▶ **What you have to do**
Some lines in the listing hold the word "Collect". Return each of them.

▶ **Records provided**

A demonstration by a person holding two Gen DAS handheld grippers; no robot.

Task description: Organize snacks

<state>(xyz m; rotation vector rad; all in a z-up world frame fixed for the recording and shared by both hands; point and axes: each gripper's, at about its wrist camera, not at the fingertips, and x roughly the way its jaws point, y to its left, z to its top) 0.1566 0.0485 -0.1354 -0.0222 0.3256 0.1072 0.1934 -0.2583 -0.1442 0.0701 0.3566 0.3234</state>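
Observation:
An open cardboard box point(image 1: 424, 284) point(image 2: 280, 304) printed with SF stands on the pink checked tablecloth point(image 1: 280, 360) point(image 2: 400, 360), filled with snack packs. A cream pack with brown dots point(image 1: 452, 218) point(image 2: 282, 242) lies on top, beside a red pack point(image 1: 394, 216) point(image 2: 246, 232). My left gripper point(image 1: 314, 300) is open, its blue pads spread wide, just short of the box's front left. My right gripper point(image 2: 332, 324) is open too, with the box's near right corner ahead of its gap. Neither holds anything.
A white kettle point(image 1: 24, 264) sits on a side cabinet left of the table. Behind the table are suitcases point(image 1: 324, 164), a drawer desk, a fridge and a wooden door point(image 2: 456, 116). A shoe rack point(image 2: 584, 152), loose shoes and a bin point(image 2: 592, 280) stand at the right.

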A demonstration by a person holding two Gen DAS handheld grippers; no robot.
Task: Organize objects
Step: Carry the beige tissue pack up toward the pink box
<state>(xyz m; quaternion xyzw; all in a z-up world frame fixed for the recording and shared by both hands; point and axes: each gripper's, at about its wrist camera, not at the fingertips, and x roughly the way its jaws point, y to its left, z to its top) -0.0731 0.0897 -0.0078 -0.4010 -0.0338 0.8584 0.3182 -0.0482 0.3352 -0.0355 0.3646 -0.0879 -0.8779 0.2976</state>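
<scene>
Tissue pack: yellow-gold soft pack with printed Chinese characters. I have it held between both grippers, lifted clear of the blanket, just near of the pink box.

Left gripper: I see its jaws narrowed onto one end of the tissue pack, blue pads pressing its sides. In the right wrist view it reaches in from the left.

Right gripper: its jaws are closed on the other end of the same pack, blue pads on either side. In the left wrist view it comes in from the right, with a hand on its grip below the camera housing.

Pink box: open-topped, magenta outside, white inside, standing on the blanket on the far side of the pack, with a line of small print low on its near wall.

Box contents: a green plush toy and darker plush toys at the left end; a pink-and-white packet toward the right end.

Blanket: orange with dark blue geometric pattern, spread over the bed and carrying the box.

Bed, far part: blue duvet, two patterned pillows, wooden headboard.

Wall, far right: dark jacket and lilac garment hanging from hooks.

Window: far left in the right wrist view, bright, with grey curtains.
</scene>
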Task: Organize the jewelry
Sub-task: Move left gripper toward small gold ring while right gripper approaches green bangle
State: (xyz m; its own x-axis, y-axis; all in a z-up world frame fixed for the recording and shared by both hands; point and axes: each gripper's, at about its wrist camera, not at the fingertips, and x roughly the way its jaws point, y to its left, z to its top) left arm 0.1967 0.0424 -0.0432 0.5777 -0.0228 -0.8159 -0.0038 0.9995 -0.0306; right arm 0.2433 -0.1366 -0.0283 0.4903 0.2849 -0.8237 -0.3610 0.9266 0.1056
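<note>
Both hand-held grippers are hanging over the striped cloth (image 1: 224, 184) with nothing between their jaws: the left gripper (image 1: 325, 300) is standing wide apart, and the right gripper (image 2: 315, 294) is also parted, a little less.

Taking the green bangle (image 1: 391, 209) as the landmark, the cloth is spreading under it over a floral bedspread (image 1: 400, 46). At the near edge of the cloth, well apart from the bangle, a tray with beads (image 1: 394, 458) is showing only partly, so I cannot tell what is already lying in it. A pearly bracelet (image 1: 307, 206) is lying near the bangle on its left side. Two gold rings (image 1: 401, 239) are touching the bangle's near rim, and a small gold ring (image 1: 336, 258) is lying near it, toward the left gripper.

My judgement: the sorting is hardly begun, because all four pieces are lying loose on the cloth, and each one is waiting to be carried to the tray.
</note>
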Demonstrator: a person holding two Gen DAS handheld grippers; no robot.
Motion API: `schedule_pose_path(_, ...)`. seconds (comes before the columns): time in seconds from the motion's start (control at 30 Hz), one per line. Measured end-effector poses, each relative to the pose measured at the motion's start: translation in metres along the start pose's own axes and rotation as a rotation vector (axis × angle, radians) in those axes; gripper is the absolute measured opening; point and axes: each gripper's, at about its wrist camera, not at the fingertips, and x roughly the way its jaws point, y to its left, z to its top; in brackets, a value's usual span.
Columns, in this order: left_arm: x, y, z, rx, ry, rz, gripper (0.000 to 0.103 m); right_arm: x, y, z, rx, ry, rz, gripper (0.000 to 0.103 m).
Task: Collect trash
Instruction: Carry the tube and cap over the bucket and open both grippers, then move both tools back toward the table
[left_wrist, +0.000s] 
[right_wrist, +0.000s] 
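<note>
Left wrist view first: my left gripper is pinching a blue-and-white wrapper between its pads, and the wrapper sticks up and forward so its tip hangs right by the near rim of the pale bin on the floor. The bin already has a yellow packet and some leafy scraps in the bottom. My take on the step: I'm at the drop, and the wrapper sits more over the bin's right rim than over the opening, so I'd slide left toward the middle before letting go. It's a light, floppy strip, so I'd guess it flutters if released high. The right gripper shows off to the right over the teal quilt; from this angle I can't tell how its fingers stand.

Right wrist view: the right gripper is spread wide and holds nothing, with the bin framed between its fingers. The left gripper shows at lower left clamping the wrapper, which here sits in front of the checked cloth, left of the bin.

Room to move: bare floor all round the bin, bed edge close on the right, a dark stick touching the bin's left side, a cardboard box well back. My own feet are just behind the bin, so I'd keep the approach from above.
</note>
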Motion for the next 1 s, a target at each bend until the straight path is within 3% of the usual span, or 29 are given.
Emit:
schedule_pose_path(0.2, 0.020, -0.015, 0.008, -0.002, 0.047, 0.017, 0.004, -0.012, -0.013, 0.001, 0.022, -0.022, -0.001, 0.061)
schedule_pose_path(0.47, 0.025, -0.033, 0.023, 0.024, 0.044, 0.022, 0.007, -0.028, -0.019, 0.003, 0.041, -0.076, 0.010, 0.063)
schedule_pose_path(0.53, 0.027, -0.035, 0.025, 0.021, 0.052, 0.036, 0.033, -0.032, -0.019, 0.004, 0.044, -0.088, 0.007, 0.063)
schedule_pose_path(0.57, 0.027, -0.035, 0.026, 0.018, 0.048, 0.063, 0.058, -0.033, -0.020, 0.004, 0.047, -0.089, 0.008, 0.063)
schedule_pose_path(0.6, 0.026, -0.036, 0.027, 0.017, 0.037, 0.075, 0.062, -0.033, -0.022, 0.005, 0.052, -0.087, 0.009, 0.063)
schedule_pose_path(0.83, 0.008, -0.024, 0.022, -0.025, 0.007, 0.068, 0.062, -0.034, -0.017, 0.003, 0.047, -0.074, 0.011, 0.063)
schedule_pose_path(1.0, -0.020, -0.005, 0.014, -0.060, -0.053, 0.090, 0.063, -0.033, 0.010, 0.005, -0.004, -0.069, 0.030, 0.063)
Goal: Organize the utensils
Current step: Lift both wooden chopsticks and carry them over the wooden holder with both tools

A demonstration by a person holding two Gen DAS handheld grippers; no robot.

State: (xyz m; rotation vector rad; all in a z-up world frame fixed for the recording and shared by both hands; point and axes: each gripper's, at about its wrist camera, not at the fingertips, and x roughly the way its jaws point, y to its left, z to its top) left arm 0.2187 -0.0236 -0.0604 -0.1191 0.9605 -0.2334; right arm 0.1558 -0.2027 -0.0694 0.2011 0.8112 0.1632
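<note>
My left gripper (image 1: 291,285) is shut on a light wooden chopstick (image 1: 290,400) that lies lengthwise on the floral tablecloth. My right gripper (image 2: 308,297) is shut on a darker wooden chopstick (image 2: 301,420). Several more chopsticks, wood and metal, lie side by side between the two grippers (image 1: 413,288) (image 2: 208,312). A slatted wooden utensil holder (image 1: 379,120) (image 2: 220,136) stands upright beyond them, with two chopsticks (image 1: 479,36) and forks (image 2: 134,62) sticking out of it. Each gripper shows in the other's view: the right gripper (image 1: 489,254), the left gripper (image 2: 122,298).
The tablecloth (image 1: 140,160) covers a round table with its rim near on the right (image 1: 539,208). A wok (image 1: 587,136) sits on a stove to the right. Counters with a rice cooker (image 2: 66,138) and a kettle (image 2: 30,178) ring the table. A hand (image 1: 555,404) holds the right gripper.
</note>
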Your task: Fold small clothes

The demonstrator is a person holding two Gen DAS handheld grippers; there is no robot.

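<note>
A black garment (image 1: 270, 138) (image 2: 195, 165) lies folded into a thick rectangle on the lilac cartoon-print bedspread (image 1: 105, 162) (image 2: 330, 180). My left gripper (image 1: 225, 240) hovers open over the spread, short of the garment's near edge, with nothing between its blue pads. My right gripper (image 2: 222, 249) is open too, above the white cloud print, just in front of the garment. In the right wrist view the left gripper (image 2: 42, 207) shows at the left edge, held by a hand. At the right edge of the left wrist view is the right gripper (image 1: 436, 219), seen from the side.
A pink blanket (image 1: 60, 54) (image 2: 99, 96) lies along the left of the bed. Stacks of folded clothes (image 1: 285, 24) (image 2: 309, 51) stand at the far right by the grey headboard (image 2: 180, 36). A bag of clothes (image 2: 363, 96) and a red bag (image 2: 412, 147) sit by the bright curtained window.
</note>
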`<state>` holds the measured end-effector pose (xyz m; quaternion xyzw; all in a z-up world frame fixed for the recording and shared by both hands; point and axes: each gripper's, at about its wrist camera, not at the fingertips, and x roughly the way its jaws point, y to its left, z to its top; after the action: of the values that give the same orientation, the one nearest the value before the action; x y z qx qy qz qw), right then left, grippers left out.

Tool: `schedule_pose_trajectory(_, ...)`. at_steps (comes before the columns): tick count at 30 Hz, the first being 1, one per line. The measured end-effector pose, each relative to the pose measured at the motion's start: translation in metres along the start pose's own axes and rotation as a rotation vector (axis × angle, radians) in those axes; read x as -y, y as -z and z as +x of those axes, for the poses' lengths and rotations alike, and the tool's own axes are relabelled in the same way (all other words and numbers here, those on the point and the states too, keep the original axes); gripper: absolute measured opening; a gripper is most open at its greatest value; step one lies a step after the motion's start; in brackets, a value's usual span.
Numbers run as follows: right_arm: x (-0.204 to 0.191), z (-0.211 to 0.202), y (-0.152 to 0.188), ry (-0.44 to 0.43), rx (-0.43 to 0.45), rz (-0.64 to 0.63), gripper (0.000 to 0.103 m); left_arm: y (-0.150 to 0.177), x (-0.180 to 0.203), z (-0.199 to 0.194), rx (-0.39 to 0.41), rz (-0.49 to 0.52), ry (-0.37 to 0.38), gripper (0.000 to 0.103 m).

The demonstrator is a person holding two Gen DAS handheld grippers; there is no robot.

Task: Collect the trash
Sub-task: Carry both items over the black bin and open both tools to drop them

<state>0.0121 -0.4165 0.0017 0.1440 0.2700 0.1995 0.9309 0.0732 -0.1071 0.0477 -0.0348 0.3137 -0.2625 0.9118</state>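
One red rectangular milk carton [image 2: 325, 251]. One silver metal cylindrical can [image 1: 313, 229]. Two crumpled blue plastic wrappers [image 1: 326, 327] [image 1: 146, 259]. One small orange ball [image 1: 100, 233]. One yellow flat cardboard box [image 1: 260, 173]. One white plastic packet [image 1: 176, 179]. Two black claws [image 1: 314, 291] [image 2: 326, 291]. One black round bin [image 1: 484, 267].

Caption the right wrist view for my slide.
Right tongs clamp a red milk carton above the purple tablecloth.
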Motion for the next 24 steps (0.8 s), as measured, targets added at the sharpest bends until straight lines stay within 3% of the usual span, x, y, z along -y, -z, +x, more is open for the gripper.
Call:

▶ **Output for this exercise**
Task: Collect trash
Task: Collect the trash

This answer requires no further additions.